Task to complete >>
Write out every line exactly, from the first line of the records below through the line that contains "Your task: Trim".

Data for analysis >>
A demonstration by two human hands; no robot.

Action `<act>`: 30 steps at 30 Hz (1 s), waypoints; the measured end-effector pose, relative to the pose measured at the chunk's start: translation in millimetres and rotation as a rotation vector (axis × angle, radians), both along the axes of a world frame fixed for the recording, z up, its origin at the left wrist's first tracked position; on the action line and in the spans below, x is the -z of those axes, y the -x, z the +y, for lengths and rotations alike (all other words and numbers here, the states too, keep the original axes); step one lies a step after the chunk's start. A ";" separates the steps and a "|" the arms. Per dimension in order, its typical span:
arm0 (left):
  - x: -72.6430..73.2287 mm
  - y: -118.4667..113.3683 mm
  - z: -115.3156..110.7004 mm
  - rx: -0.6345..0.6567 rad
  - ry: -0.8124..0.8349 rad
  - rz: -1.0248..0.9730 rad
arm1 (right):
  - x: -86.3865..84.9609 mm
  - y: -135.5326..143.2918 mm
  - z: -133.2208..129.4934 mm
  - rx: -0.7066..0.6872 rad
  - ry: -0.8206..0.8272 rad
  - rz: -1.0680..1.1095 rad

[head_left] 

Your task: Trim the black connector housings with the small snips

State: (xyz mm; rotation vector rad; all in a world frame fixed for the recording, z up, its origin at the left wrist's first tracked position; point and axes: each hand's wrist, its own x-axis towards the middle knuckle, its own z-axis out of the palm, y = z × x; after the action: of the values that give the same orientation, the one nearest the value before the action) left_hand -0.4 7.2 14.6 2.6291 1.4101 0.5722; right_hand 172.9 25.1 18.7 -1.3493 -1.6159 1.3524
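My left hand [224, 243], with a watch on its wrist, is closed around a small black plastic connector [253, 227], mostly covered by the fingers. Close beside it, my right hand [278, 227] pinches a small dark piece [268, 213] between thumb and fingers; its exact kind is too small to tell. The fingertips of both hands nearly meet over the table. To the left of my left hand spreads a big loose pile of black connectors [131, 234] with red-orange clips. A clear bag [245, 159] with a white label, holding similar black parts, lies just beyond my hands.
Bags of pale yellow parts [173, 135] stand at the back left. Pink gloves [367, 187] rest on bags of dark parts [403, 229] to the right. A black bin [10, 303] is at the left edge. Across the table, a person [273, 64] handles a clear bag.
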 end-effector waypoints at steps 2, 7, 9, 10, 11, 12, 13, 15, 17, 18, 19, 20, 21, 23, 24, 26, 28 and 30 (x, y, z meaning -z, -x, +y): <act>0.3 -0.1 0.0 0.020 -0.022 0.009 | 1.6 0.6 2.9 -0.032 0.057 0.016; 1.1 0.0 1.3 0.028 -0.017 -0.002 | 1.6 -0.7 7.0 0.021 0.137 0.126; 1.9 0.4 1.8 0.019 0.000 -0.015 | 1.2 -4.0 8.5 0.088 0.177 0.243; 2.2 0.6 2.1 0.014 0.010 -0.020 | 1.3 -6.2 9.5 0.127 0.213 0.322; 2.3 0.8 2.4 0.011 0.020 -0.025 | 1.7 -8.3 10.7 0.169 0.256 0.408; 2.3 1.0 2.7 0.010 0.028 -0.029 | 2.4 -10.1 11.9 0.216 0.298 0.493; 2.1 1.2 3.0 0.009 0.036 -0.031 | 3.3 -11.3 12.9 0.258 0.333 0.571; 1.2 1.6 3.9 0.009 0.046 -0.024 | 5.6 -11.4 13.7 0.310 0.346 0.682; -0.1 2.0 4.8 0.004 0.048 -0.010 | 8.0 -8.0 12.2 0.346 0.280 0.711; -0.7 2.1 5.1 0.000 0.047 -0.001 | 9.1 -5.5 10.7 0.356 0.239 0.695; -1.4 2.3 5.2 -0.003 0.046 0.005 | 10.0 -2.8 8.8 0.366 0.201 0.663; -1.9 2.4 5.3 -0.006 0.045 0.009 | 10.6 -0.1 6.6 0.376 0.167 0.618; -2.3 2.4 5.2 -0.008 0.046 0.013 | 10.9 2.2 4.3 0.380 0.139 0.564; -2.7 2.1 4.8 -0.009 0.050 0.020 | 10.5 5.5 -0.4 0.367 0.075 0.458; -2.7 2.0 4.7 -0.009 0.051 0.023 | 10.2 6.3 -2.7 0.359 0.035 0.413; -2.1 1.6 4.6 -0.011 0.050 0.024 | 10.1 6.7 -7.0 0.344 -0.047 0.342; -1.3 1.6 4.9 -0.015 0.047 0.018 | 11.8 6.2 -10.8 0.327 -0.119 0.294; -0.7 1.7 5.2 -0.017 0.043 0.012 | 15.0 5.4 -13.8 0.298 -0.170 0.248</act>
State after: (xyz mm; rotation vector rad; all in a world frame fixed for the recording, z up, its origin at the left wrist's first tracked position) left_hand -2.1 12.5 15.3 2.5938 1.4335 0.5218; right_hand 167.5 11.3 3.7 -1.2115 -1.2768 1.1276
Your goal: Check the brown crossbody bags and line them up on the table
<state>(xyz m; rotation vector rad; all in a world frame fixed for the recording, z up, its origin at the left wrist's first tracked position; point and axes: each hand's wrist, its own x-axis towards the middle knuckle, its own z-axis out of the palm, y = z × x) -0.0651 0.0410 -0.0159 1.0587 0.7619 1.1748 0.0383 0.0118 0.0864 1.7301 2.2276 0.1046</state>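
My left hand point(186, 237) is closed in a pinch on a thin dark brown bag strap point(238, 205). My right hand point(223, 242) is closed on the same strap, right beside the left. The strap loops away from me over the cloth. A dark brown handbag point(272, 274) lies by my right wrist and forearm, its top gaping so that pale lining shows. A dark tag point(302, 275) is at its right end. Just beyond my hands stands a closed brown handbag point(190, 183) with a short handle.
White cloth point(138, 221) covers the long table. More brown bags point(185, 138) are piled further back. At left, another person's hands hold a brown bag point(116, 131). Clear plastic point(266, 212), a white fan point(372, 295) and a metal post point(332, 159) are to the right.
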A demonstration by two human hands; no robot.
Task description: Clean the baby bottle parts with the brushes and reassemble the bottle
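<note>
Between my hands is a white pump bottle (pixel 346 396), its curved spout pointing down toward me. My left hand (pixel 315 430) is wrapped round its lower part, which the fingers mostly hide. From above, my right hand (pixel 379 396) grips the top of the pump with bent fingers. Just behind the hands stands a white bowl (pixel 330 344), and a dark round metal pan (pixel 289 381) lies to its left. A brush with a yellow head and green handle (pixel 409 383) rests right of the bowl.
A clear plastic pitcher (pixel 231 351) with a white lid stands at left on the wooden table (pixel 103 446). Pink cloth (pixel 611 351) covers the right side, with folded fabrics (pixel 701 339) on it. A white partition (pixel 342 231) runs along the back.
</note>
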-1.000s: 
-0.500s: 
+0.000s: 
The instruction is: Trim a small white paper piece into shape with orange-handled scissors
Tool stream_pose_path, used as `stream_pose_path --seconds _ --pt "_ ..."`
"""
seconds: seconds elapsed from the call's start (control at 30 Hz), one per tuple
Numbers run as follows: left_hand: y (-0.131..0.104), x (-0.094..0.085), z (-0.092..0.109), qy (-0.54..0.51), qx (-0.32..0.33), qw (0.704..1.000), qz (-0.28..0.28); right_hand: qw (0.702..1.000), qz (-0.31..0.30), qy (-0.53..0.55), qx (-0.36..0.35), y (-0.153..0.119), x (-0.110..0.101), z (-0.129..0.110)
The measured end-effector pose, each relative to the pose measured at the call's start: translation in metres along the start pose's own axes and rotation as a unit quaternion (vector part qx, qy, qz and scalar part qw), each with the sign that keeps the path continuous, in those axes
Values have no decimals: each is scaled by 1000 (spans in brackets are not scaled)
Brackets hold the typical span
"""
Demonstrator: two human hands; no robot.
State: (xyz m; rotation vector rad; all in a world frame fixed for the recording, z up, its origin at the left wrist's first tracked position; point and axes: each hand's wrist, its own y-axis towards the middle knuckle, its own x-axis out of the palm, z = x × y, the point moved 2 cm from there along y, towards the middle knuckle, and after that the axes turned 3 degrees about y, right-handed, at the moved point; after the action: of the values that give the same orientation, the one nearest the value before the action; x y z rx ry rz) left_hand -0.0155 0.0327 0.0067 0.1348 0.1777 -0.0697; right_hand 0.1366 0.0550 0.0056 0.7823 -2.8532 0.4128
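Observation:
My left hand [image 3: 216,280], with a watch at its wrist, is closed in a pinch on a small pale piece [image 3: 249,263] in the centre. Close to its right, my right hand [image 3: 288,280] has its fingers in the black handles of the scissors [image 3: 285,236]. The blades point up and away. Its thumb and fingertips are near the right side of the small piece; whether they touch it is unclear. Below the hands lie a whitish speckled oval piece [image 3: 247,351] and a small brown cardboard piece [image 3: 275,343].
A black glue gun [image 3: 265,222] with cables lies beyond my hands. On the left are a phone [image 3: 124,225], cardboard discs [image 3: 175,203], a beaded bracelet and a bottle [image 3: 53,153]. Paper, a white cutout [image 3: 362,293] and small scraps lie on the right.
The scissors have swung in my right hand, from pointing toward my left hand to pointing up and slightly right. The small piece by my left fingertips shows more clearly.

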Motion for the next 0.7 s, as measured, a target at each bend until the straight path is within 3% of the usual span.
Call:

Task output >>
A demonstration by two human hands; no robot.

Action `<act>`: 30 steps at 30 Hz (1 s), waypoints; the measured end-effector pose, relative to the pose measured at the chunk's start: translation in millimetres and rotation as a rotation vector (axis × angle, radians), both along the axes of a world frame fixed for the recording, z up, its origin at the left wrist's first tracked position; on the action line and in the spans below, x is the -z of those axes, y the -x, z the +y, for lengths and rotations alike (all other words and numbers here, the states too, keep the original axes); step one lies a step after the chunk's start. A ";" separates the steps and a "|" the arms. Per dimension in order, its typical span:
arm0 (left):
  - x: -72.6430..73.2287 mm
  - y: -118.4667..113.3683 mm
  - z: -115.3156..110.7004 mm
  - rx: -0.6345..0.6567 rad
  - ry: -0.8124..0.8349 rad
  - rz: -1.0248..0.9730 rad
arm1 (right):
  - x: -86.3865..84.9609 mm
  - y: -135.5326..143.2918 mm
  - z: -133.2208..129.4934 mm
  - rx: -0.7066..0.6872 rad
  - ry: -0.8206..0.8272 rad
  - rz: -1.0680..1.1095 rad

[head_left] 

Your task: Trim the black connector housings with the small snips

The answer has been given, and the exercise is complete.